Kim So Yeon, Park Jong Sung, Bang Jung Hee, Kang Eun Ju
Department of Cardiology, Dong-A University Medical Center, Busan, Korea.
Department of Cardiovascular Surgery, Dong-A University Medical Center, Busan, Korea.
Korean Circ J. 2015 Sep;45(5):428-31. doi: 10.4070/kcj.2015.45.5.428. Epub 2015 Jun 25.
A 64-year-old male patient underwent cardiac resynchronization therapy (CRT) device implantation via the axillary venous approach. Two weeks later, the patient started complaining of "electric shock-like" pain in the left axillary area. During physical examination, typical pain in the left axillary area was reproduced whenever his left shoulder was passively abducted more than 60 degrees. Fluoroscopic examination showed that the left ventricle (LV) and right atrium (RA) leads were positioned at an acute angle directing towards the left brachial plexus whenever the patient's shoulder was passively abducted. Brachial plexus irritation by the angulated CRT leads was strongly suspected. To relieve the acute angulation, we had to adjust the entry site of the LV and RA leads from the distal to the proximal axillary vein using the cut-down method. After successful lead repositioning, the neuropathic pain improved rapidly. Although transvenous pacing lead-induced nerve injury is not a frequent complication, this possibility should be kept in mind by the operators.

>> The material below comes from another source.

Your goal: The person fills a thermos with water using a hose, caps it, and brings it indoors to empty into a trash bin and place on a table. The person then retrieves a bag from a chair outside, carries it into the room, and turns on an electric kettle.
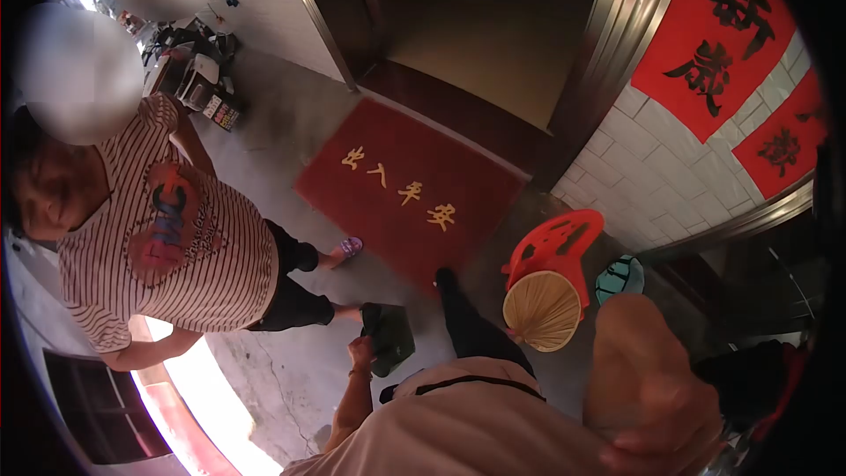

一名64岁男性患者通过腋静脉途径接受了心脏再同步治疗(CRT)设备植入。两周后,患者开始抱怨左腋窝区域出现“电击样”疼痛。体格检查时,每当患者左肩被动外展超过60度时,左腋窝区域就会再现典型疼痛。荧光透视检查显示,每当患者肩部被动外展时,左心室(LV)和右心房(RA)导联呈锐角指向左臂丛神经。强烈怀疑成角的CRT导联刺激臂丛神经。为缓解急性成角,我们不得不采用切开法将LV和RA导联的进入部位从腋静脉远端调整至近端。成功重新定位导联后,神经性疼痛迅速改善。尽管经静脉起搏导联引起的神经损伤并非常见并发症,但操作人员应牢记这种可能性。